I just got back from a weeklong trip to Lijiang and Lashihai, Yunnan, bookended by twenty-four hour train trips in and out (NN–>KMG–>LJ and back). It was partially exhausting, of course, but mostly exhilarating to continue to glimpse and gather an understanding for the countryside of China that lies so dimly in the background of the scaffolding of climbing, modern, bustling cityscapes.
We spent the majority of our time in Shuhe, a small town with a preserved old-timey feel, and home to the Naxi and Mosuo (among other minorities), and a previous stop along the tea route. In my opinion, Shuhe beats neighboring Lijiang’s Old Town, and other similar vibes, like Yangshuo, out of the water. While local friends told us many of the previous residents have moved out of the town, and foreign merchants have crowded in, Shuhe is still without the thundering bars, Western tourists, and ticky-tacking shopping now present in both Lijiang and Yangshuo. Older Naxi women hauled their goods along the cobbled streets, we met a Mosuo woman who sells scarves woven by her minority village members, and prices for food and accommodation were relatively affordable.

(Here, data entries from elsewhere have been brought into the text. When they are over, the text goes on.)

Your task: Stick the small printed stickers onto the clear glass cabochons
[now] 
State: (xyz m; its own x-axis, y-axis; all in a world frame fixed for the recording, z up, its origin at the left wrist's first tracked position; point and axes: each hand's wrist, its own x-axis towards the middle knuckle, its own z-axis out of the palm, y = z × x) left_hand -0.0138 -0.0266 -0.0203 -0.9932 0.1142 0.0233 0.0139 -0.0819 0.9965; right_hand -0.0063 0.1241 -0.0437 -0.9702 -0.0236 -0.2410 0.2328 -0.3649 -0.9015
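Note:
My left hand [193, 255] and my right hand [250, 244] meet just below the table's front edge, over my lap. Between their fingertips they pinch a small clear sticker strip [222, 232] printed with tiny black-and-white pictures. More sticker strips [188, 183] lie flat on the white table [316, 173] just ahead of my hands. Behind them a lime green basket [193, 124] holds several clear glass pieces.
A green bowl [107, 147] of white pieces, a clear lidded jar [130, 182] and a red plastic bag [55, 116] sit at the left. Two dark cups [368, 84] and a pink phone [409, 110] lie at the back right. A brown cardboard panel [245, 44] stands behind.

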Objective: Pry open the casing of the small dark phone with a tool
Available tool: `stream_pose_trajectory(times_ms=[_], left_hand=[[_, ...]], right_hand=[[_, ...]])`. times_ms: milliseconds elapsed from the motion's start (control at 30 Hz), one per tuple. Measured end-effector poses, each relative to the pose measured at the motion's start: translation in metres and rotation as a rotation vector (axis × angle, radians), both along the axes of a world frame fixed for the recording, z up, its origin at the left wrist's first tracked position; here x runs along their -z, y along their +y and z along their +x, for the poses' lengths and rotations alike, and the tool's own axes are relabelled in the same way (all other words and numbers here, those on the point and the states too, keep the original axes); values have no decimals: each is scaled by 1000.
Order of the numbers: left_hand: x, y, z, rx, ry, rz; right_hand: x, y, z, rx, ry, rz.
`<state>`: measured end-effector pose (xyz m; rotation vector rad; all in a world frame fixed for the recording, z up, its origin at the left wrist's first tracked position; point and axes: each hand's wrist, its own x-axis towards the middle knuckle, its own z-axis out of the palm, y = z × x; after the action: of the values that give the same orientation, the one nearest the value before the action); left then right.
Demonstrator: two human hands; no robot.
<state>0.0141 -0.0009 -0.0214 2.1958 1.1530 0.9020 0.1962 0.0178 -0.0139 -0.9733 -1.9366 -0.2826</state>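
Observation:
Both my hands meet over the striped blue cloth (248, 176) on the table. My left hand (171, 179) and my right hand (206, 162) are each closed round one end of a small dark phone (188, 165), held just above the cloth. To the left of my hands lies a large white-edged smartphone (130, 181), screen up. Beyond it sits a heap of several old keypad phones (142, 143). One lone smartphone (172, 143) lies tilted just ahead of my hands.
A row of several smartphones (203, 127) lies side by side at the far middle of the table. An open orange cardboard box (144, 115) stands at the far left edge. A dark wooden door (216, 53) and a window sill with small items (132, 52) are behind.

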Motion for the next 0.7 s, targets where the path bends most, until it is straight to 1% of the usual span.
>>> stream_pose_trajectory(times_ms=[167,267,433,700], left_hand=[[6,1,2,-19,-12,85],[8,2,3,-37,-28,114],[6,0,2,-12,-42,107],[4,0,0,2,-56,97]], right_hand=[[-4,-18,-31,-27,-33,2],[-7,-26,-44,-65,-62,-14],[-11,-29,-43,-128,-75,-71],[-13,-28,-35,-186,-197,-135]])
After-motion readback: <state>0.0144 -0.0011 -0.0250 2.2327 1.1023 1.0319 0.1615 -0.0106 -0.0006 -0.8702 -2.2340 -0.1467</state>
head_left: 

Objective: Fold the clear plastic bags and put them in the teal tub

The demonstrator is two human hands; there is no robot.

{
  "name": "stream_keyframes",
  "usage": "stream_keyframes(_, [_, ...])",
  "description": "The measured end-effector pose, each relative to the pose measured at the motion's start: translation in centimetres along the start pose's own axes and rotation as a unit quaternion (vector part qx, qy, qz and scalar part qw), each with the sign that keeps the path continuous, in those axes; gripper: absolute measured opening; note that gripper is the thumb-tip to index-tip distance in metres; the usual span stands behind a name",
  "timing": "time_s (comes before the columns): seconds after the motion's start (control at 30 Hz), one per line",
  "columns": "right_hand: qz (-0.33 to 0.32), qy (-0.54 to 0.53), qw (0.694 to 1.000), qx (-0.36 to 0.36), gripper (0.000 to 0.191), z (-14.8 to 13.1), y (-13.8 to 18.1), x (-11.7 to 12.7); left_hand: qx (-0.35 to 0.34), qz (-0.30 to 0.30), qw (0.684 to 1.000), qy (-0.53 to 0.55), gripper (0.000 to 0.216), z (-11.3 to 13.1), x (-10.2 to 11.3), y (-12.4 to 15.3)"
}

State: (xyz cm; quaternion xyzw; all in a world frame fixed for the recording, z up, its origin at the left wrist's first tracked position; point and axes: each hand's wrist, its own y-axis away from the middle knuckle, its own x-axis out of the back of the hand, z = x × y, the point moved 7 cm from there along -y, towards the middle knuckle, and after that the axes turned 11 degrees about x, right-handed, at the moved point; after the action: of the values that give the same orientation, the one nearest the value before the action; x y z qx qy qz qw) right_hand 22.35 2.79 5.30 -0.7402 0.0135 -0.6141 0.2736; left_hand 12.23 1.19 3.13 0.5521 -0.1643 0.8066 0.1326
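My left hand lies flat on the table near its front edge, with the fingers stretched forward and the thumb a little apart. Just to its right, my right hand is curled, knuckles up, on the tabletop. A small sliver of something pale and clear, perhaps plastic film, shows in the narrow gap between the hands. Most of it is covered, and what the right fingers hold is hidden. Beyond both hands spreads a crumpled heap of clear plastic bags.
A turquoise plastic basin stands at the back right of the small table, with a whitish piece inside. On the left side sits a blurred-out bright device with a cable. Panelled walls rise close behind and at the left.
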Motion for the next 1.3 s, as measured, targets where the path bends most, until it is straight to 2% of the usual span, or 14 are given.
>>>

I was sold on Shuhe the very first morning, however, when we woke up to the fresh air, mist over the mountains, and stumbled onto the streets in search of breakfast, coming back with simple, delicious fried bread with chili sauce and cold yogurt in glass jars. I really should have taken a photo of this fried bread on the street, because I’ve been unable to find anything like it (locally or online), and the woman appeared to be frying it first and then steaming it in the same tray in which they steam baozi and mantou. I did, however, take a few shots of the town, and my morning coffee which I finagled from the Starbucks instant packets my mother had sent me, and my empty yogurt bottle!
More to come on the rest of the trip, but suffice it say, despite my fears, Lijiang round two, did not disappoint!